In rebutting Achinstein’s criticisms, we will find that his account of evidence is problematic. Indeed, in the end we shall find that because Achinstein imposes a threshold of rational acceptability upon his account of evidence, he imposes a discontinuous structure upon a continuous concept resulting in his misapprehension of a coherent concept of evidence.

Positive Relevance Challenged

Peter Achinstein presents the following as a counter-example to positive relevance:

H = Bill Clinton will win the lottery.
E1 = The New York Times (NYT) reports that Clinton owns all but one of the tickets.
E2 = The Washington Post (WP) reports that Clinton owns all but one of the tickets.
B = Background information that the lottery is fair and the total amount of tickets equals exactly 1000.²

Achinstein purports E2 is evidence for H given E1 & B, despite:

(1) Pr(H|E2 & E1 & B) = Pr(H| E1 & B) = .999.

That is, he contends that though E2 does not increase the probability of H given E1 and B, we are inclined to consider it as evidence for H. Achinstein here quite obviously appeals to an unstated assumption, viz., that our degree of belief in the veracity of E1 and E2 equal 1. As Sherrilyn Roush notes, (1) obtains if and only if E1 and B make our degree of belief in H2, viz., “Bill Clinton in fact owns all but one of the lottery tickets,” certain, which we may represent as:

(2) P(H2|E1 & B) = 1.³

However, it is not the case that E1 and B increase H2 to 1, thus (2) is false, and if (2) is false, then (1) is false, and if (1) is false, then Achinstein’s counter-example fails to challenge positive relevance. Nevertheless, recognizing the falsity of (2), Achinstein reprises his counter-example and provides two amended versions, the ideal case and the real case.

In the ideal case, if we consider the NYT and the WP as infallible sources of evidence, (2) and (1) are true.

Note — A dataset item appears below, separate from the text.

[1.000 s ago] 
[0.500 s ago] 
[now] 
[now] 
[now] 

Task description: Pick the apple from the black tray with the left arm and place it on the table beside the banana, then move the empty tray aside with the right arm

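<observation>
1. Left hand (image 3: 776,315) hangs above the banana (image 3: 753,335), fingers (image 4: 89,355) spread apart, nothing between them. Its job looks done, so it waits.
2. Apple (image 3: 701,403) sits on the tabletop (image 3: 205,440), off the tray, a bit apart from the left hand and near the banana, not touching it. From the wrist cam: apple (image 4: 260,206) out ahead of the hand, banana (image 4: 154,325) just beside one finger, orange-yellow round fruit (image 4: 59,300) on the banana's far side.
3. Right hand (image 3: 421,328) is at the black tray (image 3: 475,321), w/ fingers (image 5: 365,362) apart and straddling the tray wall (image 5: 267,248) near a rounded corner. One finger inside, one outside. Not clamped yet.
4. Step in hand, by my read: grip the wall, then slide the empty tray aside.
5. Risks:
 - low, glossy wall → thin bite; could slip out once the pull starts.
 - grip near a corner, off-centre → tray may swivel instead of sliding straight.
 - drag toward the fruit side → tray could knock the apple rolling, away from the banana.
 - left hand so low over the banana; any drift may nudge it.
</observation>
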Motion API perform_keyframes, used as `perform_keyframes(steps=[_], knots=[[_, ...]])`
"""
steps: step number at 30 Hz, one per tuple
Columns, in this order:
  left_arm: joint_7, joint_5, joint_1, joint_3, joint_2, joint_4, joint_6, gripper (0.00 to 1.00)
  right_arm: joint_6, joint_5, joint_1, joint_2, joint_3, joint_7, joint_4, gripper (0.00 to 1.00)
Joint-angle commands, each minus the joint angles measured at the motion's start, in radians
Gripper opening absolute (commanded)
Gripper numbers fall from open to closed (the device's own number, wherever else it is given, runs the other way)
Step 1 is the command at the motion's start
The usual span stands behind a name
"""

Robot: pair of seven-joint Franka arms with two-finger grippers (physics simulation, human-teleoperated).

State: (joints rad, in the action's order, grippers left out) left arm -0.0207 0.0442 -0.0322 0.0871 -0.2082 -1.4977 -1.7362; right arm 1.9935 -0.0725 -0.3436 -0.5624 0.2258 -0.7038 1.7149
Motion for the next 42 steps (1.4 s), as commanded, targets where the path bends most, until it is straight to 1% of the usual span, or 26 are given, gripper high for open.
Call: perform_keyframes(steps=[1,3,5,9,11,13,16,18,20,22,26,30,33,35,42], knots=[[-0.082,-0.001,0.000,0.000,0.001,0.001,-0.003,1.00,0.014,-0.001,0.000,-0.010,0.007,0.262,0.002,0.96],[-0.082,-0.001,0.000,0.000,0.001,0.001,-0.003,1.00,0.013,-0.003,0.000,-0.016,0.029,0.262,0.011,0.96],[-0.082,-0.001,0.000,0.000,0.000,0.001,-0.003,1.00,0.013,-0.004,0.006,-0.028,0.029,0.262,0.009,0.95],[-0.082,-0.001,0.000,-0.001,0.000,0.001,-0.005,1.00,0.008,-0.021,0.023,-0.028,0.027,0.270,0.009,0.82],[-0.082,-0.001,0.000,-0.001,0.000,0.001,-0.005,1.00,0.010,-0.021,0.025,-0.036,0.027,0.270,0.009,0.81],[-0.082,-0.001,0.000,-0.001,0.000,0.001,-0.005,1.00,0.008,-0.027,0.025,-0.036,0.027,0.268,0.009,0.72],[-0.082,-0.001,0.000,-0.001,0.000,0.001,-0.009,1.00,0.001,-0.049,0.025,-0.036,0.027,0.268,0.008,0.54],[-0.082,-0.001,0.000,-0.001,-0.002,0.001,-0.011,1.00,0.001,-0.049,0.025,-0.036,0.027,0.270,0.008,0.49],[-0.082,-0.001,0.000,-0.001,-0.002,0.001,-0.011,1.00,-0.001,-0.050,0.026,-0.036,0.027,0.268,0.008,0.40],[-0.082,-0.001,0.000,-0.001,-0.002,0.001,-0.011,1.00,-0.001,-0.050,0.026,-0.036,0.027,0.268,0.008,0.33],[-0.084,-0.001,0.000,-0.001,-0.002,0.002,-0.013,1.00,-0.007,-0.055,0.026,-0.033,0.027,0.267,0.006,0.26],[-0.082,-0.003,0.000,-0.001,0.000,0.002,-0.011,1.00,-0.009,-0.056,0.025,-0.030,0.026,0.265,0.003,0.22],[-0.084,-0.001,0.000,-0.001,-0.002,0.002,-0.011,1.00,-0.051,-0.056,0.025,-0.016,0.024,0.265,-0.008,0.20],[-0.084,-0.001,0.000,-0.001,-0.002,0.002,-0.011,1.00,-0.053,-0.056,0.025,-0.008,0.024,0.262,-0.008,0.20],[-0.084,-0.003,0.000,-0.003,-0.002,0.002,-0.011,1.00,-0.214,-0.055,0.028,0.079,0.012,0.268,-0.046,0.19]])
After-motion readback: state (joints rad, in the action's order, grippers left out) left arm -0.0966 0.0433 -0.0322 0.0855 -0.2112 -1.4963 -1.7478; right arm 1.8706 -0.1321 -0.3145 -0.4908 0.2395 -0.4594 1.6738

If (1) and (2) are true, then Achinstein’s initial counter-example holds:

(3) Given the NYT report (E1), the WP report (E2) serves as evidence for H, despite the fact that E2 fails to increase the probability of H.

In the real case, let N stand for “NYT report is always accurate” and W stand for “the WP report is always accurate.” Now, given N and W, Achinstein claims E2 is evidence for H:

(4) Given W & N & E1 & B, E2 is evidence for H.

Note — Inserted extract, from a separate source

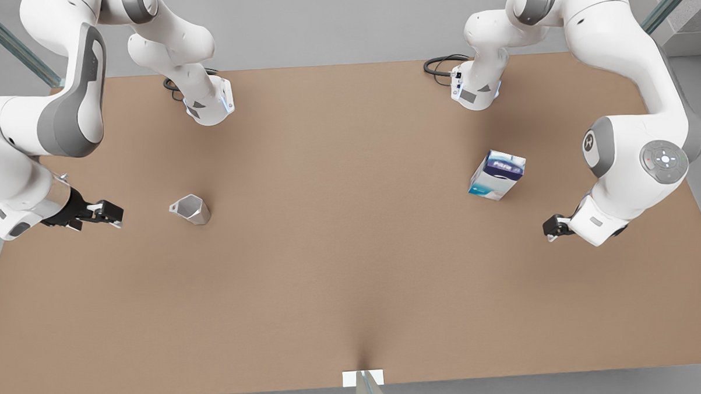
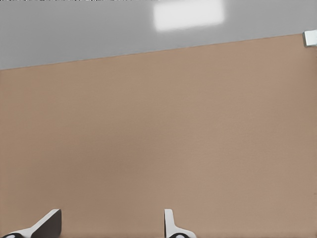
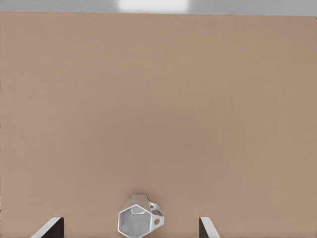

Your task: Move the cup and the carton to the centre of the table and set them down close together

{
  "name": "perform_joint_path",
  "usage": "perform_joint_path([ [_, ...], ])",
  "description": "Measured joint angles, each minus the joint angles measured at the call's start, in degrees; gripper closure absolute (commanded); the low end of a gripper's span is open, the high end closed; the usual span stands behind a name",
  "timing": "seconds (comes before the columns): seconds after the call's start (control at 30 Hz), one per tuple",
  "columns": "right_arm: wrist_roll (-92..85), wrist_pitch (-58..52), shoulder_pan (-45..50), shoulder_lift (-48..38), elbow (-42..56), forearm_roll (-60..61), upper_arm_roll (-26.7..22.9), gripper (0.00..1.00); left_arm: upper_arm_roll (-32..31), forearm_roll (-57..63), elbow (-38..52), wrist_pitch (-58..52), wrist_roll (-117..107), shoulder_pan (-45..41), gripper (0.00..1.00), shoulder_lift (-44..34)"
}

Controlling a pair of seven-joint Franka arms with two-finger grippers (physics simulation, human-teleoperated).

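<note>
The cup point(image 1: 190, 209) is small and silvery grey, with flat angled sides and a little handle, standing on the tan table point(image 1: 340, 250) toward the front view's left. The carton point(image 1: 496, 175) is taller, dark blue on top with white lettering, white and teal below, and it stands well apart from the cup toward the front view's right.

The right gripper point(image 1: 117, 215) hangs near the cup, on the front view's left; its fingers are spread wide and hold nothing. The right wrist view looks down into the cup's point(image 3: 138, 222) open mouth, which lies between the two fingertips point(image 3: 49, 228) without touching either.

The left gripper point(image 1: 549, 230) hangs near the carton on the front view's right, a little nearer the table's front edge. The left wrist view shows its fingertips point(image 2: 47, 224) parted over bare table point(image 2: 163, 139), empty.
</note>
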Motion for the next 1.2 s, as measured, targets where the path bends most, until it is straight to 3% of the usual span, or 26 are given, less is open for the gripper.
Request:
perform_joint_path([
  [0.07, 0.28, -1.84, 0.67, 0.80, -1.63, -0.93, -0.05, 0.00, 0.00, 0.01, 0.00, -0.08, 0.07, 0.02, 0.00, -0.08],
  [0.37, 1.48, 13.36, 5.97, -7.63, -30.14, -1.50, 0.71, 0.00, 0.00, 0.48, 0.00, 0.05, 0.08, 0.00, 0.00, 0.09],
  [0.53, 1.49, 21.49, 8.66, -8.22, -40.67, -1.50, 0.72, 0.00, -0.09, 0.55, 0.00, 0.64, -0.46, -0.09, 0.00, 0.62],
  [1.2, 1.26, 26.02, 7.72, -1.70, -47.53, -1.58, 2.11, 0.00, -0.62, 0.18, -0.79, -0.39, -1.32, -1.34, 0.00, 2.20],
])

In nuce, given N and W, Pr(H|E2 & W & E1 & N & B) = Pr(H|W & E1 & N & B) = .999, which leads Achinstein to conclude that (4) violates positive relevance. Moreover, in the ideal case (3) likewise violates the requirement for positive relevance. Thus, per Achinstein’s counter-example, and despite the falsity of (2) above, positive relevance fails as a necessary condition of evidence.

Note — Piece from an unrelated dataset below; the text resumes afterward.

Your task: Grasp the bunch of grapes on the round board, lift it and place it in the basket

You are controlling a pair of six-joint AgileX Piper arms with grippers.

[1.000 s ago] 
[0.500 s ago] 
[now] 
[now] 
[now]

Positive Relevance Defended

Let us first clarify what Achinstein’s counter-example purports to show by first stating what is not in dispute: First, in the real world, strictly speaking, (2) above is false because of the nature of inductive inferences. Second, because (2) is false, (1) is also false. Third, if taken separately, we ought to consider either the NYT report or the WP report as evidence for our belief that Bill Clinton will win the lottery. This intuition is of course endorsed by the positive relevance view: the probability of Bill Clinton winning a 1000-ticket lottery is undoubtedly increased by the NYT report that he owns 999 tickets. Consider the following. Suppose we were confident in the fact that Bill Clinton owns one ticket and we were aware of the relevant background information (B), then our degree of belief in H would be .001. Now, given the NYT report, we would appropriately update our belief in H. We will, however, update our belief in H proportional to our confidence in the truth of the NYT report. This is so because the report would improve our epistemic context in relation to H, that is, it would give us more reason to believe H than we had before. All things being equal, we would in all likelihood measurably increase our degree of belief in H. Thus, the Pr(H|E1 & B) would be greater than the Pr(H|B) = .001, and likewise for the WP report.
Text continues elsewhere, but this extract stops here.